According to Alessandra Stanley, writing in the New York Times during the final season of The Sopranos: “The series lowered the bar on permissible violence, sex and profanity at the same time that it elevated viewers’ taste, cultivating an appetite for complexity, wit and cinematic stylishness on a serial drama in which psychological themes flickered and built and faded and reappeared. The best episodes had equal amounts of high and low appeal, an alchemy of artistry and gutter-level blood and gore, all of it leavened with humor.” As Stanley recounts, critics and pop-culture observers were often hyperbolic in their praise for the show, calling it Dickensian or Shakespearian; the author Norman Mailer, for one, called The Sopranos the closest thing to the Great American Novel in today’s culture. Fans loved it as well: The show’s audience reached a peak of some 18 million viewers during its fourth season. The show’s breakout success, along with that of the comedy series Sex and the City (which debuted six months before The Sopranos), established HBO’s reputation as the home of some of TV’s most popular original programming.
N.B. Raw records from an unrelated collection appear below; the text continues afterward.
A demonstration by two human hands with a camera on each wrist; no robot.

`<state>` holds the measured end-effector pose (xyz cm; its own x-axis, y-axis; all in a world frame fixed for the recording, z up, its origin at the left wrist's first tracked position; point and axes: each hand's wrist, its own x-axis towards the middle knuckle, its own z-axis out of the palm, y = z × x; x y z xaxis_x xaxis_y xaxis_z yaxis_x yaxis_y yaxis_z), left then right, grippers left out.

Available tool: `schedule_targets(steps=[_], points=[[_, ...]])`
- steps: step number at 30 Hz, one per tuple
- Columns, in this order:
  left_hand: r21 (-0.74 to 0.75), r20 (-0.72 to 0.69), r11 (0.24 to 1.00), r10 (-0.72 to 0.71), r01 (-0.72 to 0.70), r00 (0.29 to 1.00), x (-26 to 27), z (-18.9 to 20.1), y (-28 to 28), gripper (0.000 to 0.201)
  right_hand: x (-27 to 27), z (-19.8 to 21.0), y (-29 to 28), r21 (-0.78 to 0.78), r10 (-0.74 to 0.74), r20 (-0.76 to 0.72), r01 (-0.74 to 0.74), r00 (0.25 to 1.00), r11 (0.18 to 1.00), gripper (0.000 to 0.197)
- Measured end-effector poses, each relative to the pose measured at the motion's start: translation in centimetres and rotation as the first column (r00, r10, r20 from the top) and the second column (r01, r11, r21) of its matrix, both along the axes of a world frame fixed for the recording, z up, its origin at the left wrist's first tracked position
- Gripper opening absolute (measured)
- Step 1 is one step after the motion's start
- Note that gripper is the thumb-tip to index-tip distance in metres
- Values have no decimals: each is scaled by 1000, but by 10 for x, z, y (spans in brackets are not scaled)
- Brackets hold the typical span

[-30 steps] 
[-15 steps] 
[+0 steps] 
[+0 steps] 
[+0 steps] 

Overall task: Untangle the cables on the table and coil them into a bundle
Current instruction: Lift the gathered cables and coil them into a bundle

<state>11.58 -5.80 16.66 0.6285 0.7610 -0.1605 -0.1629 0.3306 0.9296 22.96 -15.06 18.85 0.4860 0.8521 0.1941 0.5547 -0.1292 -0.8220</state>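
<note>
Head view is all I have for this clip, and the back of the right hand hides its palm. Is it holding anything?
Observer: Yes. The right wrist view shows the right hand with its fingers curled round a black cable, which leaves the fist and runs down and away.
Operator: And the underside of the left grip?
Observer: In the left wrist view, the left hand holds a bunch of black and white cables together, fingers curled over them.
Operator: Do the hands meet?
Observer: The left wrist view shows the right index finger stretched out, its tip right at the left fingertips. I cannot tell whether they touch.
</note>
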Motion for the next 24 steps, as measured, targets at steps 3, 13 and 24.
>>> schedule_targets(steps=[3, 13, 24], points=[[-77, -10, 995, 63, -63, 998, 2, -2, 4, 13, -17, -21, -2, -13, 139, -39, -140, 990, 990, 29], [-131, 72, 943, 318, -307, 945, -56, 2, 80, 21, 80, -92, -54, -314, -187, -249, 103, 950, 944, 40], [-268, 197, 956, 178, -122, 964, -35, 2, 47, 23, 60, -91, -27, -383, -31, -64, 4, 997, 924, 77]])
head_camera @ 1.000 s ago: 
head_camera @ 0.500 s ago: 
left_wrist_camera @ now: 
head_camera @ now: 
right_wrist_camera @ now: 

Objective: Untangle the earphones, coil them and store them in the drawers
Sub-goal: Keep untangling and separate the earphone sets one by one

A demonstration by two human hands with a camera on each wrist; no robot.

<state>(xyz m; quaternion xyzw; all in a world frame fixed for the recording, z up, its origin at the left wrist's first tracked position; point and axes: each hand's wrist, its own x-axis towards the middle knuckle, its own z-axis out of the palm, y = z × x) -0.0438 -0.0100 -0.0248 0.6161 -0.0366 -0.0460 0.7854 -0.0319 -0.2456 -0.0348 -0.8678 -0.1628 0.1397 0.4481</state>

In the final season of The Sopranos, Tony survives a near-fatal shooting and begins to contemplate his own aging and mortality. Meanwhile, it appears that a full-scale war is brewing between the crime families of New York and New Jersey, as the hated Phil Leotardo (Frank Vincent) takes control of New York after former boss Johnny Sack (Vincent Curatola) dies in prison. When Phil goes after Tony and his crew, they react in turn, and the bodies stack up. In the closing scene of the open-ended finale, Tony meets Carmela, Meadow and A.J. in a diner for dinner. As soon as the screen went black, fans immediately began debating what actually happened, and mourning the end of a show that many had considered the best in the history of television.


To quote the Bicentennial Minute, "And that's the way it was".